__Instructions to follow__. Look below for the line holding "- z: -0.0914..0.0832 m" and the line holding "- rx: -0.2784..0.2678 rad". Repeat those two and everything between, exactly.

BEGIN

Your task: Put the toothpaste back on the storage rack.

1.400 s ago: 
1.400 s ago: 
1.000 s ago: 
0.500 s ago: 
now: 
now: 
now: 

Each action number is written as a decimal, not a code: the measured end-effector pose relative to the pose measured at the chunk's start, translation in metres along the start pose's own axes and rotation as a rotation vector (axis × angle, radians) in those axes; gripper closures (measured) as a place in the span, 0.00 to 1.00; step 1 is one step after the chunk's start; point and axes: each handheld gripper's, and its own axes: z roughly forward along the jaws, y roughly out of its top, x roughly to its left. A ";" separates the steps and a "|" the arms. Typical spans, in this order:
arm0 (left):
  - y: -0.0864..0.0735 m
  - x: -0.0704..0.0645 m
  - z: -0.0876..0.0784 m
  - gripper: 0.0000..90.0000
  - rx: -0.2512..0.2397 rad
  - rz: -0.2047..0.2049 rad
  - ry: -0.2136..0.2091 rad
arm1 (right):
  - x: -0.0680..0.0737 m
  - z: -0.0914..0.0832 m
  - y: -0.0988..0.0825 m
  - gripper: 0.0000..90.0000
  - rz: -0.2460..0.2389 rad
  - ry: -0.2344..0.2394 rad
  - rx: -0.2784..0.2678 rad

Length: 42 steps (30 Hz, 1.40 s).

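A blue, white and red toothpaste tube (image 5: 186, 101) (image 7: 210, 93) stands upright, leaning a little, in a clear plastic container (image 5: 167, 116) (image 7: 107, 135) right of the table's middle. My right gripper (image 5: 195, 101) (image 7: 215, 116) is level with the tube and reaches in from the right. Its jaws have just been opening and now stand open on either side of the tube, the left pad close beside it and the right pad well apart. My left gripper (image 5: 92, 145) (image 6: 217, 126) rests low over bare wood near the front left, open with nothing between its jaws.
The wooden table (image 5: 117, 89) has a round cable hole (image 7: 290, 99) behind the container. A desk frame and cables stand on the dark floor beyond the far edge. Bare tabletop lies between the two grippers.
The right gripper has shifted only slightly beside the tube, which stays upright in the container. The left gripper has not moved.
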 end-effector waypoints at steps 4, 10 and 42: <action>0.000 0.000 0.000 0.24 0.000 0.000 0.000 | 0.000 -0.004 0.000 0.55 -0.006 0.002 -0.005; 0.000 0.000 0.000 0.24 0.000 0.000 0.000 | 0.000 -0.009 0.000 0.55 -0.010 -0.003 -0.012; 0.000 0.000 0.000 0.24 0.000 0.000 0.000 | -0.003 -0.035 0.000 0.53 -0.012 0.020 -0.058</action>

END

__Solution to this task__.
  - z: -0.0914..0.0832 m
  - y: -0.0988..0.0825 m
  - gripper: 0.0000..90.0000
  - rz: -0.2460..0.2389 rad
  - ry: -0.2344..0.2394 rad
  - rx: -0.2784..0.2678 rad

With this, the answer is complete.